Naming a restaurant is a tricky business. In just one or two words, you need to convey so much -- ideally a restaurant name should give prospective diners a snapshot of your ethos and aesthetic. It is the first cultural cue in a complicated social and business exchange.
Which is why the name of Gordon Ramsay's new restaurant -- the Fat Cow -- is so interesting. On the one hand, the name fits right in with the current trend of naming restaurants after farm animals -- just choose your livestock, stick an adjective in front of it and voila! Restaurant name done (the Fat Duck, the Spotted Pig, Black Hogg, etc.). On the other hand, "fat cow" is an incredibly common British insult. And Ramsay is an incredibly prolific insulter. He's also a very famous chef, and one whom people love in part because he's so shouty on camera, particularly on his best-known U.S. TV show, Hell's Kitchen.
So it would make sense, then, that he'd name his restaurant something that's part of a current trend of animal-plus-adjective but also a blatant insult. After all, Ramsay has been quite successfully selling himself as a celebrity's insulter-in-chief for years -- there's no reason people wouldn't gobble it up quite literally at the Fat Cow.

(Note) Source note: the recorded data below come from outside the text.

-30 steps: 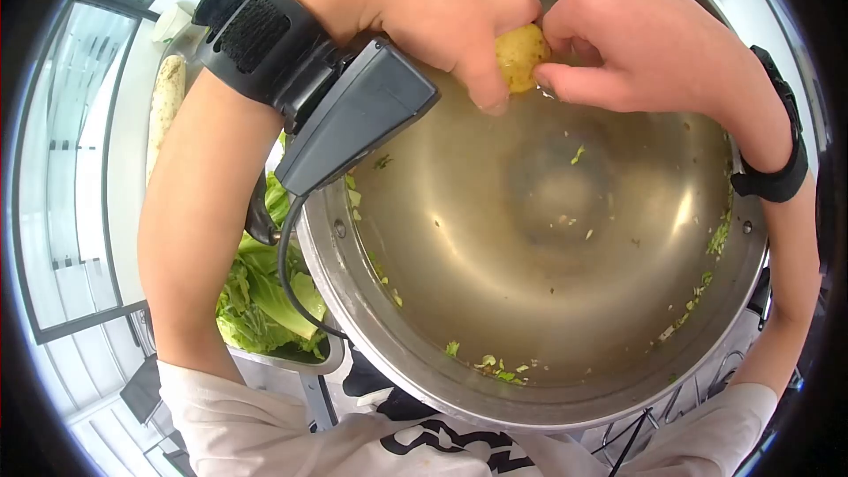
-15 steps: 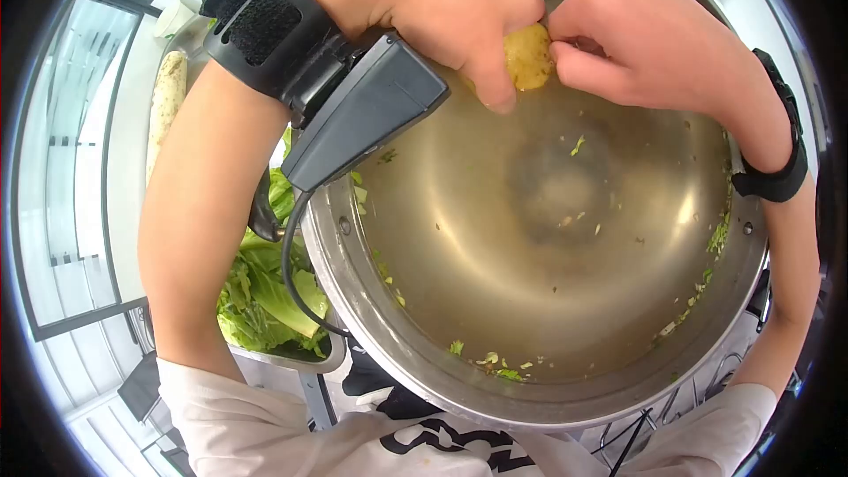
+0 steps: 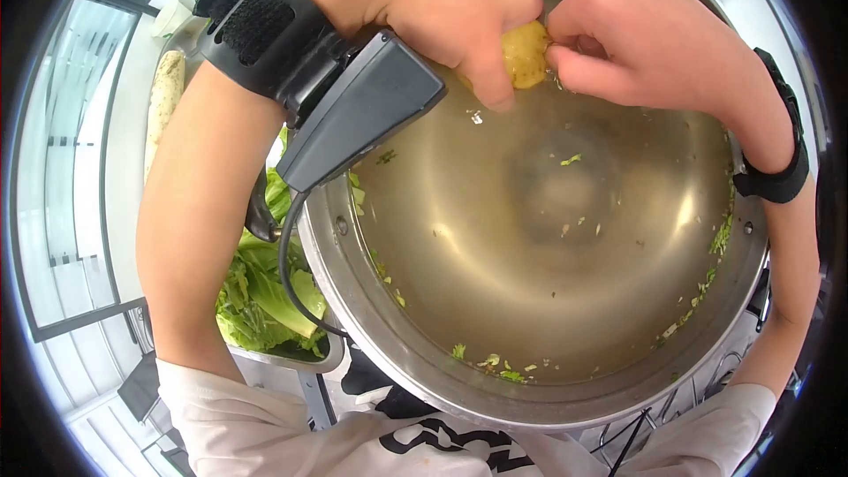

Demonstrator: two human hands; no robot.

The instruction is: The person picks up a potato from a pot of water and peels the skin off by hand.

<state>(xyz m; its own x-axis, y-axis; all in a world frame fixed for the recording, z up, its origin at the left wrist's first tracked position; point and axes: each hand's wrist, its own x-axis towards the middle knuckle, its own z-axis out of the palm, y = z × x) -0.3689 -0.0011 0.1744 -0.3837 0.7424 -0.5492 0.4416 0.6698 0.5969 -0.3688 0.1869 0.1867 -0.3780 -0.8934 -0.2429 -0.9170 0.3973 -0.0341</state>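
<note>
A wet yellow potato (image 3: 526, 55) is held over the far part of a large steel pot (image 3: 329, 252) of cloudy water. My left hand (image 3: 455, 22) is wrapped round it from the left, thumb pointing down along its side. Against the potato's right edge press the curled, pinched fingertips of my right hand (image 3: 623, 35). Whether something small sits inside those fingers is hidden. Small green leaf scraps (image 3: 571, 160) float in the water and cling along the pot's inner wall.
Left of the pot, a metal tray (image 3: 331, 360) holds leafy green lettuce (image 3: 274, 296). Behind my left forearm lies a long pale root vegetable (image 3: 165, 102). A black device (image 3: 367, 110) with a cable (image 3: 287, 269) is strapped to my left wrist; a black band (image 3: 782, 137) circles my right wrist.
The floating green scrap in the middle has drifted slightly down and turned. A bright glint now shows on the water below my left thumb. Both hands have barely moved.
</note>
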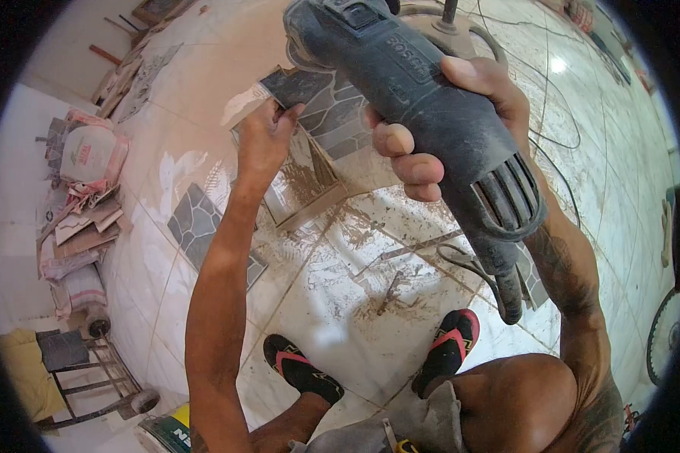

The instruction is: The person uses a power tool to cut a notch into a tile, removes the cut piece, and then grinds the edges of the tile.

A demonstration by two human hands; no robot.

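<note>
In my right hand (pixel 461 121) is a dark, dusty angle grinder (pixel 438 113), with my fingers and thumb wrapped round its body. Its head points to the upper left, and its power cord end hangs toward my feet. My left hand (pixel 268 140) pinches a dark grey tile piece (pixel 298 84) near the grinder's head. Whether the disc touches the tile cannot be made out. Beneath my hands lie a grey stone-patterned tile (pixel 344 117) and a muddy tray-like frame (pixel 321 202).
Another stone-patterned tile (pixel 194 223) lies on the dusty floor (pixel 317 279). Torn sacks (pixel 91 155) and tile scraps (pixel 89 234) are piled at the left wall. A bucket (pixel 162 434) stands lower left. Cables (pixel 559 98) loop across the right side; a wheel (pixel 661 340) is at the edge.
</note>
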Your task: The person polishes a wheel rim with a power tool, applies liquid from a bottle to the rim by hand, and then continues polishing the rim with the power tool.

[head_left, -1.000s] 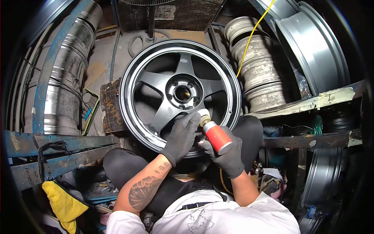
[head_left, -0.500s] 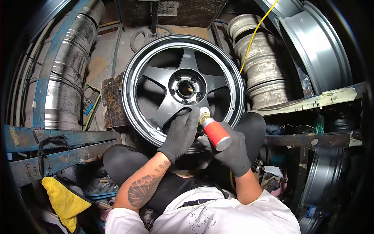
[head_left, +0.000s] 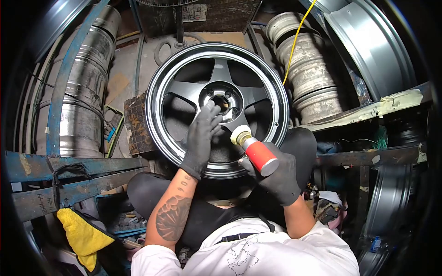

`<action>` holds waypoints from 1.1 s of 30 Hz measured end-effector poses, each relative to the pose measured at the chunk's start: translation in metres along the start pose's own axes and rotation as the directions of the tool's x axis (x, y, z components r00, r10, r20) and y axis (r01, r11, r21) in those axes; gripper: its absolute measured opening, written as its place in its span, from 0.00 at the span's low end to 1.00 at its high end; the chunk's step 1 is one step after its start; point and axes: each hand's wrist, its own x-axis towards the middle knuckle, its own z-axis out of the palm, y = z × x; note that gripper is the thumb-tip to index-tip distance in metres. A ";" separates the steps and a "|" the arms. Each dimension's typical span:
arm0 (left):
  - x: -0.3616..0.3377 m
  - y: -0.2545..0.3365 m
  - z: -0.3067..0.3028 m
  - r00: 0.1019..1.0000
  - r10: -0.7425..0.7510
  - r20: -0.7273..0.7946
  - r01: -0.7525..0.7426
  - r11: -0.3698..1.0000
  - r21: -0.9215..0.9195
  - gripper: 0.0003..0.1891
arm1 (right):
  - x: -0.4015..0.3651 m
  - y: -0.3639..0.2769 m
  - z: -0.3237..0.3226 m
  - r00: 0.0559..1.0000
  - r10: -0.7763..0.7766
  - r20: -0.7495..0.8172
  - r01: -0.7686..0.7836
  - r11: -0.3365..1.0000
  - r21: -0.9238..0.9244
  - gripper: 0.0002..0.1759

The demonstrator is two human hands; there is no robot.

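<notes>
A dark grey five-spoke car wheel (head_left: 189, 89) with a polished lip leans in front of my knees. My right hand (head_left: 280, 179), in a black glove, is wrapped around a small red hand polisher (head_left: 260, 156). Its pale yellow foam pad (head_left: 239, 134) sits at the lower right spoke, overlapping it in this view. My gloved left hand (head_left: 199, 140) reaches over the lower left spoke with fingers stretched out and slightly blurred. Those fingertips are near the hub (head_left: 223, 102) and hold nothing.
Worn metal rims are stacked on the left (head_left: 83, 106) and on the right (head_left: 306, 64). A yellow cable (head_left: 294, 43) hangs at the right. A wooden block (head_left: 140, 124) stands beside the wheel, and a yellow cloth (head_left: 83, 237) drapes at the lower left.
My left hand has moved up and left across the wheel toward the hub, fingers stretching out. The polisher has shifted slightly, and more of its pad shows. The view has shifted a little.
</notes>
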 end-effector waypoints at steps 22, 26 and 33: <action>-0.064 -0.035 0.042 0.821 0.297 0.488 -0.569 0.502 0.651 0.15 | 0.020 0.029 0.008 0.755 0.629 0.188 -0.288 0.059 0.956 0.28; -0.063 -0.038 0.042 0.752 0.366 0.548 -0.651 0.279 0.706 0.18 | 0.014 0.033 0.015 0.768 0.628 0.127 -0.280 0.150 0.948 0.28; -0.071 -0.046 0.041 0.762 0.375 0.528 -0.642 0.329 0.692 0.21 | 0.014 0.034 0.022 0.762 0.640 0.099 -0.237 0.134 0.962 0.30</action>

Not so fast, say his PR people. Last week, when writing about the Fat Cow's opening at the Grove, I mentioned the insulting nature of the name and got an immediate response from the restaurant publicist asking me to reword my assumption. The name is not an insult at all, they insisted, but rather a loving tribute to an animal we eat every day but don't appreciate.
"It's such a friendly, fun place," the email said. "We don't want people getting the wrong idea. In fact, there is not a big story behind the name ... the name comes from the following thought: The cow is something we eat all the time, but don't appreciate, so the title of the restaurant is just a nod to that, nothing more ..."
Why name a restaurant after an insult and then pretend it isn't an insult?
It may be that the publicity folks are still on the defensive from some press the Fat Cow received back in March when British tabloid the Sun questioned whether Ramsay's new L.A. restaurant was named in tribute to Sara Horowitz, a contestant on Hell's Kitchen whom Ramsay called "fat cow" on camera. Like last week, a spokeswoman for Ramsay denied the connection to Horowitz or any Ramsay insult, saying, "It is just a nod to the cow, nothing more."
But the fact that Ramsay has used the insult himself just cements its double meaning. Saying there's no insult implicit is like opening a restaurant called the Bloody Pom and explaining it by saying, "Well, we were inspired by the French word for potato, and also the meat-centric nature of our menu -- we just put those together and came up with this -- nothing else!" It seems if you're going to have the bollocks to name your restaurant something that is a well-known insult, the only way you could possibly get away with it is to just go ahead and own it.
Like at the end of the first season of Hell's Kitchen, when Ramsay was the last thing we saw, sitting in a chair and musing about the fantastic qualities of the winner. And then, he turned his head to the camera and said quite jovially to the audience, "Now you can all go fuck yourselves."
Well, yes. Exactly.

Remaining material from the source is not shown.